- Work order: Extract from the entries below, exactly as given, only the lines from the line containing "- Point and" to the line containing "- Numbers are", both lines included.

:::::

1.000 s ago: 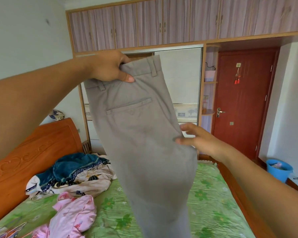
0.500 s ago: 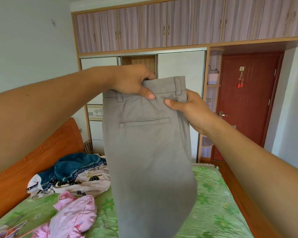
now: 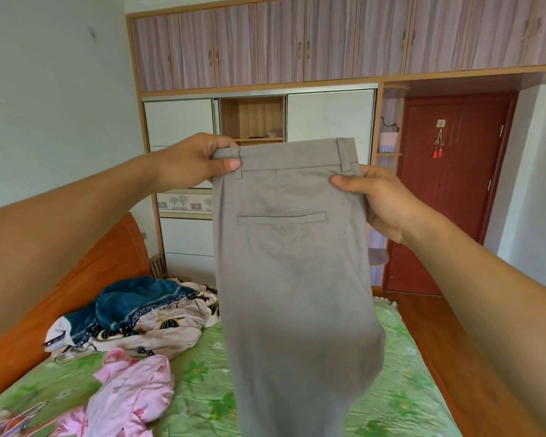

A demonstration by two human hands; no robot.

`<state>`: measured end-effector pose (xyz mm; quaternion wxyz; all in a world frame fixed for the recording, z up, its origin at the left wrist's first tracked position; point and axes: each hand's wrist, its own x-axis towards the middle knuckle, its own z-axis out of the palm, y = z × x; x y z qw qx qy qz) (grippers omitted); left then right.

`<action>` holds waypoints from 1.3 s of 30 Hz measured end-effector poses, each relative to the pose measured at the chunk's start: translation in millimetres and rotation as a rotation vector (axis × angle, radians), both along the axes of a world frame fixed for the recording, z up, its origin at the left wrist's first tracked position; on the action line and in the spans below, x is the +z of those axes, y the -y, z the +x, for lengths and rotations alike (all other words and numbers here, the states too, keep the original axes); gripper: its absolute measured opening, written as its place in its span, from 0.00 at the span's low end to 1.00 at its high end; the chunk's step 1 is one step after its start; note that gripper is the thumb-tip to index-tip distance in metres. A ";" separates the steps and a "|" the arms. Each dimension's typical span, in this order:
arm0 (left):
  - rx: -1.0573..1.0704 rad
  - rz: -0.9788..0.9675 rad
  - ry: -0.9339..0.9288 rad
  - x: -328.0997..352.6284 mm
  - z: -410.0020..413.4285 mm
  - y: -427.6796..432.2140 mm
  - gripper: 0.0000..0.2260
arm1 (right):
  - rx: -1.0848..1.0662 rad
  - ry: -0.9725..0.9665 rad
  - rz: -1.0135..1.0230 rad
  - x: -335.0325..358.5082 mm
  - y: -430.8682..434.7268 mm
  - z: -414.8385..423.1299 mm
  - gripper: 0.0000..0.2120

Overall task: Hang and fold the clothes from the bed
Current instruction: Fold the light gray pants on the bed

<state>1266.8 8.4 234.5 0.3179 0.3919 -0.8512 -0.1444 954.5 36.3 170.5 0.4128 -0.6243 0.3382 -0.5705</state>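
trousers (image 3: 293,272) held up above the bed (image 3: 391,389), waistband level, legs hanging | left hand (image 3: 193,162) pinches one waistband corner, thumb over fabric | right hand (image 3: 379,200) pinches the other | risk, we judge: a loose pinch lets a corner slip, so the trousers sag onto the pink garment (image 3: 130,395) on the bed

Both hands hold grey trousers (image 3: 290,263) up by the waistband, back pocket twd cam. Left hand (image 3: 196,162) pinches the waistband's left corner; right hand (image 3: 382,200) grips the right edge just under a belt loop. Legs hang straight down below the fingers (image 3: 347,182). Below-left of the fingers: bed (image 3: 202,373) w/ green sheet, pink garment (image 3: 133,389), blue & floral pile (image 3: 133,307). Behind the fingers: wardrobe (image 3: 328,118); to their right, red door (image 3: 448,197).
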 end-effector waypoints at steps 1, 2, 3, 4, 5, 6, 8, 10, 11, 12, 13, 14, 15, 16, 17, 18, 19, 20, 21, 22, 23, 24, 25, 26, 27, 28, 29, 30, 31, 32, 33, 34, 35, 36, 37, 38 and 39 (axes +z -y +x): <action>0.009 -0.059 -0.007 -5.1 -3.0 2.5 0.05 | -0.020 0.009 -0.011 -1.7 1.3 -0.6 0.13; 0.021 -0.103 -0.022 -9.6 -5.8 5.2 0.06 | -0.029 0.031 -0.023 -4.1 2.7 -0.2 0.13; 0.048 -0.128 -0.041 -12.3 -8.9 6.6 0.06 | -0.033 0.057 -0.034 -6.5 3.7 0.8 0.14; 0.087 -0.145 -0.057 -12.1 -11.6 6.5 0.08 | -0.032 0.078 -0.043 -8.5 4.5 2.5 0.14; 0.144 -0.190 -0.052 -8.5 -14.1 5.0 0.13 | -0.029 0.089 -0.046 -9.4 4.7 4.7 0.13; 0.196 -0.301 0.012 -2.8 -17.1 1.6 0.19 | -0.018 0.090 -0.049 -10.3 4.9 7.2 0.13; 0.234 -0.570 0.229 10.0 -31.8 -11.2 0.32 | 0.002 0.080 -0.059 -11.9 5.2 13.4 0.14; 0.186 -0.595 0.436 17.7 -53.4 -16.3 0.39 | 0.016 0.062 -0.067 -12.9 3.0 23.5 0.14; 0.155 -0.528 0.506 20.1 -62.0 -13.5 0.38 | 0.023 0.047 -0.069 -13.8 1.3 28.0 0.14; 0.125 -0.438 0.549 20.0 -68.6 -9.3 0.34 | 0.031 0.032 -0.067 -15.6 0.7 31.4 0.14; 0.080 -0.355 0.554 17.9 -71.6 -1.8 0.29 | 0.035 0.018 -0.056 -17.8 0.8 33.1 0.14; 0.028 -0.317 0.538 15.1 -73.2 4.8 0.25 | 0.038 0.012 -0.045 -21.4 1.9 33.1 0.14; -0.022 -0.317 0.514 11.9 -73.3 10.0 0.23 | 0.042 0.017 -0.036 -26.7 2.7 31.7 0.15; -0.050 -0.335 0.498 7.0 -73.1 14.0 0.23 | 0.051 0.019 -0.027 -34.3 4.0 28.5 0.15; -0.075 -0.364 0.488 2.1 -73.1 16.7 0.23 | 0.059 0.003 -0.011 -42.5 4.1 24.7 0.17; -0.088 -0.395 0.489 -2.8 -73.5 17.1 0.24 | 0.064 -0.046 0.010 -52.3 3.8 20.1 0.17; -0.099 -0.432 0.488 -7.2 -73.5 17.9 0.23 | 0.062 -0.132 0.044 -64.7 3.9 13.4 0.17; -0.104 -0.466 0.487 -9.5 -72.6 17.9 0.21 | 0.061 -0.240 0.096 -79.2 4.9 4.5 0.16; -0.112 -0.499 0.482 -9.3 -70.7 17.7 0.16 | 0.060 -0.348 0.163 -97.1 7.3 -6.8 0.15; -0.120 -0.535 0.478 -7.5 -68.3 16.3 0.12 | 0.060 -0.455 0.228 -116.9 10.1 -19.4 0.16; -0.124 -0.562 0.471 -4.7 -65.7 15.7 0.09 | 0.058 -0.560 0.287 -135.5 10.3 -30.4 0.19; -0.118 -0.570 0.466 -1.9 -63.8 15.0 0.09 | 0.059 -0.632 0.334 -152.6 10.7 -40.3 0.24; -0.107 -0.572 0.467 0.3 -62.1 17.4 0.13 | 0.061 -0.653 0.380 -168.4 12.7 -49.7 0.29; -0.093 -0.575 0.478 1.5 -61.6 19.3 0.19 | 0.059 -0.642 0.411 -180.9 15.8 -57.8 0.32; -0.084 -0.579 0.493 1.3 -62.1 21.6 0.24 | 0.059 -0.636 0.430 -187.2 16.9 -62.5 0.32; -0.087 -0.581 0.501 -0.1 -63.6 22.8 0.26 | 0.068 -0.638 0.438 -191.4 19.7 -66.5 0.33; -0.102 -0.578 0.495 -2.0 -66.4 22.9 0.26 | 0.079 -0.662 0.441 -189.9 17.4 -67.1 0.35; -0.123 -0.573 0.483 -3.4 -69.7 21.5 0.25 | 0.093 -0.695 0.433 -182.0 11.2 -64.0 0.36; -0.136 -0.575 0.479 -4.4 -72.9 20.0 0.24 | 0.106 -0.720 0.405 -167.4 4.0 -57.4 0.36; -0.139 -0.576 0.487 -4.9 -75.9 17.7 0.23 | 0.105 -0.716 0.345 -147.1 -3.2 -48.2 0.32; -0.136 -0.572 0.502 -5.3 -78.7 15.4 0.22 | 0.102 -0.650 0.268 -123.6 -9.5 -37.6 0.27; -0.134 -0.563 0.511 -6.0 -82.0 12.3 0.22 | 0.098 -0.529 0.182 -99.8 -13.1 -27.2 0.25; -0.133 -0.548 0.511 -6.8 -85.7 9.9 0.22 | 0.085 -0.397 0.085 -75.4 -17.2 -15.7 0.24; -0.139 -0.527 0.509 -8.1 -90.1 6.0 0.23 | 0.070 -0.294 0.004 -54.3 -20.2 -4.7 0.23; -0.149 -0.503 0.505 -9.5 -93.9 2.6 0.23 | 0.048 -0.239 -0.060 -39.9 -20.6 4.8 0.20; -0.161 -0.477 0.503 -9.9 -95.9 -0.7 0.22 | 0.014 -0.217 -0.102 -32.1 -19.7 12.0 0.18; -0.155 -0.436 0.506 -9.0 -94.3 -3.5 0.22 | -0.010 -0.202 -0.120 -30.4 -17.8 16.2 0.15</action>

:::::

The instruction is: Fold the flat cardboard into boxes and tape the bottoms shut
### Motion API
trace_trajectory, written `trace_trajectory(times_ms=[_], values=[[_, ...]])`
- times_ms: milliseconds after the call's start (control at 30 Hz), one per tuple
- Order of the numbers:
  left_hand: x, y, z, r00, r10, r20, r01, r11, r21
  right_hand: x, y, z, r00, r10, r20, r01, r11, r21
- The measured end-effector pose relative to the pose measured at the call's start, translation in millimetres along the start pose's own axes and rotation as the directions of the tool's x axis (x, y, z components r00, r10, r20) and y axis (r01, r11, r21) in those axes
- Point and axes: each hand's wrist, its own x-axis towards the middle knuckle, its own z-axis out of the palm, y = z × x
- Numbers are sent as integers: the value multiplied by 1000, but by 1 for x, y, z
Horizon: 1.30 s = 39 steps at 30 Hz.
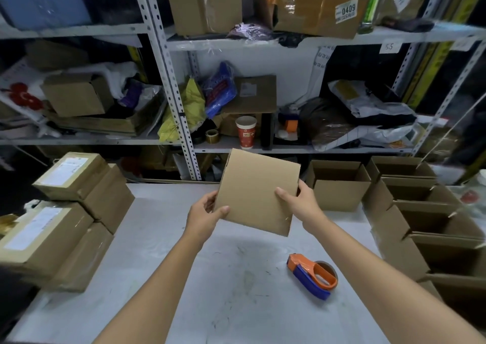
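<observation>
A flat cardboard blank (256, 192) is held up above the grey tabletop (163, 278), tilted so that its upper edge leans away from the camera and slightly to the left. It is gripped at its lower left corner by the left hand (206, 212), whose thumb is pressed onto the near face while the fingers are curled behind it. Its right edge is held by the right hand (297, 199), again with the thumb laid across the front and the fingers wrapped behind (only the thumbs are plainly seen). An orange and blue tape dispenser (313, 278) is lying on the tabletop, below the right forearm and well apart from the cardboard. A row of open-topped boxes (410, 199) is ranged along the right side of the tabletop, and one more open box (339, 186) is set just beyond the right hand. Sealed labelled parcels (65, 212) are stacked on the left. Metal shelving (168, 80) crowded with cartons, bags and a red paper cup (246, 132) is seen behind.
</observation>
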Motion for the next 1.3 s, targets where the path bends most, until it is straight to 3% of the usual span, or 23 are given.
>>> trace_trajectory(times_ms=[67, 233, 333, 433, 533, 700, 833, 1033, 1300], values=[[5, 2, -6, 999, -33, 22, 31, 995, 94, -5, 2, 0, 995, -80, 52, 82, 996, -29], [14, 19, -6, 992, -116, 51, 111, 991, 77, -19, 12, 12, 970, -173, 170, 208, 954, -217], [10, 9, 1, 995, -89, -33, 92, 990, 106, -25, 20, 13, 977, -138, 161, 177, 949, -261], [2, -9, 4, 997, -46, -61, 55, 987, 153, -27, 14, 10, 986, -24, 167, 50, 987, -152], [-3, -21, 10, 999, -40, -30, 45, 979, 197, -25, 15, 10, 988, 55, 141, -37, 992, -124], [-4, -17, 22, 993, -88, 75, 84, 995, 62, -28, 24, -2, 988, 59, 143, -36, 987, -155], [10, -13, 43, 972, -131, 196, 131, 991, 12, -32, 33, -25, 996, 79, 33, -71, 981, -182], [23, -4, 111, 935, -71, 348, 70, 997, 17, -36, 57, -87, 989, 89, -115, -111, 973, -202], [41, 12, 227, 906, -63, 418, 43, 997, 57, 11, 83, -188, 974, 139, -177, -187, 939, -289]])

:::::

- Written solution:
- Point and axes: each hand's wrist, its own x-axis towards the middle knuckle, its own z-axis out of the palm, y = z × x
- Numbers are sent as integers: the value multiplied by 1000, but by 1 for x, y, z

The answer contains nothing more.